Isabelle Carré returns to the cinema on April 3, starring in Olivier Ducray’s new film, And maybe more. On this occasion, the 52-year-old actress was invited to the show C à vous this Thursday, March 28, to discuss her work alongside her screen partner Bernard Campan and more broadly the great moments of her career in the seventh art, of its two most recent Césars. However, the actress almost led a life far from the cameras… When she was younger, it was dancing that drove her. But her dreams of becoming a dancer were suddenly shattered one day when she was on stage. An episode that plunged her into a deep depression.

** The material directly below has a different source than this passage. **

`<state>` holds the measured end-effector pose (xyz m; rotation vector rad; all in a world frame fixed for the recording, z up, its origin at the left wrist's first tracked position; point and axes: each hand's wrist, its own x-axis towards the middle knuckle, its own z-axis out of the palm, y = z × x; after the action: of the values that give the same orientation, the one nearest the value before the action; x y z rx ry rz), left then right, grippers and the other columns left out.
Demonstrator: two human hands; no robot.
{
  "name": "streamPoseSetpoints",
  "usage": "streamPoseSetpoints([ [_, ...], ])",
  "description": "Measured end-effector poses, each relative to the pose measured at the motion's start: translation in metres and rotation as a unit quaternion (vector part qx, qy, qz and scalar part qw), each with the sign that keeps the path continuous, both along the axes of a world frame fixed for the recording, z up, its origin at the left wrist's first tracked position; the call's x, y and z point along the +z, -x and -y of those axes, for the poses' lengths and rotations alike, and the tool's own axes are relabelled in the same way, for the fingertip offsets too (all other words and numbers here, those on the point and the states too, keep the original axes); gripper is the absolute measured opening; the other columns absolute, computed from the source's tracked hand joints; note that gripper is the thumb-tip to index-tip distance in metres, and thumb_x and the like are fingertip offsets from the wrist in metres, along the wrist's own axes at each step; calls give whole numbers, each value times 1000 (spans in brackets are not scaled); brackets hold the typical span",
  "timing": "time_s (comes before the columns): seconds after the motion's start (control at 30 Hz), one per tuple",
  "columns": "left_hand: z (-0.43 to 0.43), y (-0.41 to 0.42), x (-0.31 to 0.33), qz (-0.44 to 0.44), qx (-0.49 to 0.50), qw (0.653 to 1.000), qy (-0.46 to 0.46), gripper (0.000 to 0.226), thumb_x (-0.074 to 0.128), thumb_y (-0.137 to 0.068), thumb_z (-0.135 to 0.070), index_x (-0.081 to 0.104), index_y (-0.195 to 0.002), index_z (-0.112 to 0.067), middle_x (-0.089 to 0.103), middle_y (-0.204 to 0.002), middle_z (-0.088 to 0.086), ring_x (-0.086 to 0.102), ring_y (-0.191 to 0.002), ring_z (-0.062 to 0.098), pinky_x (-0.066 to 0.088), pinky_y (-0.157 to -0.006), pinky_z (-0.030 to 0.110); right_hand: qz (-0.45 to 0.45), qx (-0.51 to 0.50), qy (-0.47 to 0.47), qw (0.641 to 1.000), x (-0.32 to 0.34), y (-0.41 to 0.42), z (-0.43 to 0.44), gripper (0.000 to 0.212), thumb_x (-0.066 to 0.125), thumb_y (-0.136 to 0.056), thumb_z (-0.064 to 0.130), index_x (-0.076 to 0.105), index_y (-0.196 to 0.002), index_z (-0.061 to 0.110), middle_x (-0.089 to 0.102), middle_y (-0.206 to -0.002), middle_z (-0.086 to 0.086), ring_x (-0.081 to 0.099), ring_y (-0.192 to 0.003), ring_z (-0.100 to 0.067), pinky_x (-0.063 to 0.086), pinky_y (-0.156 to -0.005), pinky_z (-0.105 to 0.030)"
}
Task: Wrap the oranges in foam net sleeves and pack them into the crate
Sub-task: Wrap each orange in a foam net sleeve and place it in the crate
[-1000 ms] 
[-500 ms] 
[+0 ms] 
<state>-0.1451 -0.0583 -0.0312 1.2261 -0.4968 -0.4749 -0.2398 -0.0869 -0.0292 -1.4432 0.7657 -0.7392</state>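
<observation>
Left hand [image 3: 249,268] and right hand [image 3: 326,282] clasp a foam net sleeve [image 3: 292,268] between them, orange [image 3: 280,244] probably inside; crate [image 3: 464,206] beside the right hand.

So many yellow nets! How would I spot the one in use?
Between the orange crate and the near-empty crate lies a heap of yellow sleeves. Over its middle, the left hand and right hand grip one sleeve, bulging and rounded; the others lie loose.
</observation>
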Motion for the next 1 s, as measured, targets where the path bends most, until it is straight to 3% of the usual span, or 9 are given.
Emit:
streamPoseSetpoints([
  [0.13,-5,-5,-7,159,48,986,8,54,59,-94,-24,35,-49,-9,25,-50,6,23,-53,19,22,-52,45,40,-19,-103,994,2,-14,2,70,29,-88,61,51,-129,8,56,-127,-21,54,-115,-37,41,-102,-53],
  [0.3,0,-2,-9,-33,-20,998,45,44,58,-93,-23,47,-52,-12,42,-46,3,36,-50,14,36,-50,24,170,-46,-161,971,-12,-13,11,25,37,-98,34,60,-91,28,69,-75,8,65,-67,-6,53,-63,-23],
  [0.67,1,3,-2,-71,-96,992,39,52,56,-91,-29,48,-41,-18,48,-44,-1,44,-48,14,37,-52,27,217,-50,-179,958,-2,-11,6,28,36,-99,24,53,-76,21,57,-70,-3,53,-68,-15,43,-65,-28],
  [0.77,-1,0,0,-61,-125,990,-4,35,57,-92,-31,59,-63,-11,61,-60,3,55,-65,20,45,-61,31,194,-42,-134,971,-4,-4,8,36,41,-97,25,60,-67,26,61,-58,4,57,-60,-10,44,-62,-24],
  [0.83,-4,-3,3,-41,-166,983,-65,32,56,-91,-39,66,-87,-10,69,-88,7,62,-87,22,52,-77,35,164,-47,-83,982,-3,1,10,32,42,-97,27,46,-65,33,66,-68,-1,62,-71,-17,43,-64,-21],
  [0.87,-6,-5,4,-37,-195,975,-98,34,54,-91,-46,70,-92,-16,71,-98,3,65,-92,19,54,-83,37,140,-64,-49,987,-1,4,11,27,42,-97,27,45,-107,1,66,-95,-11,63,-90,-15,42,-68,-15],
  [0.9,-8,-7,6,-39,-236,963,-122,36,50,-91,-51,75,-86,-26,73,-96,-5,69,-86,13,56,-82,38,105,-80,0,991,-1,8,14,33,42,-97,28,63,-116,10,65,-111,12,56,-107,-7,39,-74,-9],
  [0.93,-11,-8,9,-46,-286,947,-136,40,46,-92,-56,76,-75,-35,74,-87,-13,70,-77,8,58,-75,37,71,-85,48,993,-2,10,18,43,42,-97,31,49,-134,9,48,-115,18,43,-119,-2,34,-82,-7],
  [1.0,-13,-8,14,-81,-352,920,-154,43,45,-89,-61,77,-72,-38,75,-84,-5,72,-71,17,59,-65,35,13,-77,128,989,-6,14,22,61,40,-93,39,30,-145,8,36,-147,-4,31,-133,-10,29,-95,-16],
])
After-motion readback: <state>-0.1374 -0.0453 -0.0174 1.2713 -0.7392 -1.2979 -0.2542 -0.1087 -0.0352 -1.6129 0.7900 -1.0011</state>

“If you became an actress, it’s because you were bad at dancing,” began Anne-Élisabeth Lemoine just before showing an excerpt from her guest’s interview with Bernard Pivot in 1992, in which Isabelle Carré acknowledged her poor dancing skills. “I did a classical-jazz show and I found myself with lots of dancers. Suddenly people applauded, and then I burst into tears. I couldn’t do anything anymore. (…) So I stopped dancing”, she confided at the time in Culture broth. “Yes, I stopped dancing, it was very hard. I suffered from depression when I was 14. Even worse than that, because I didn’t want to live anymore.” reacted the actress after viewing the images in which she was barely 21.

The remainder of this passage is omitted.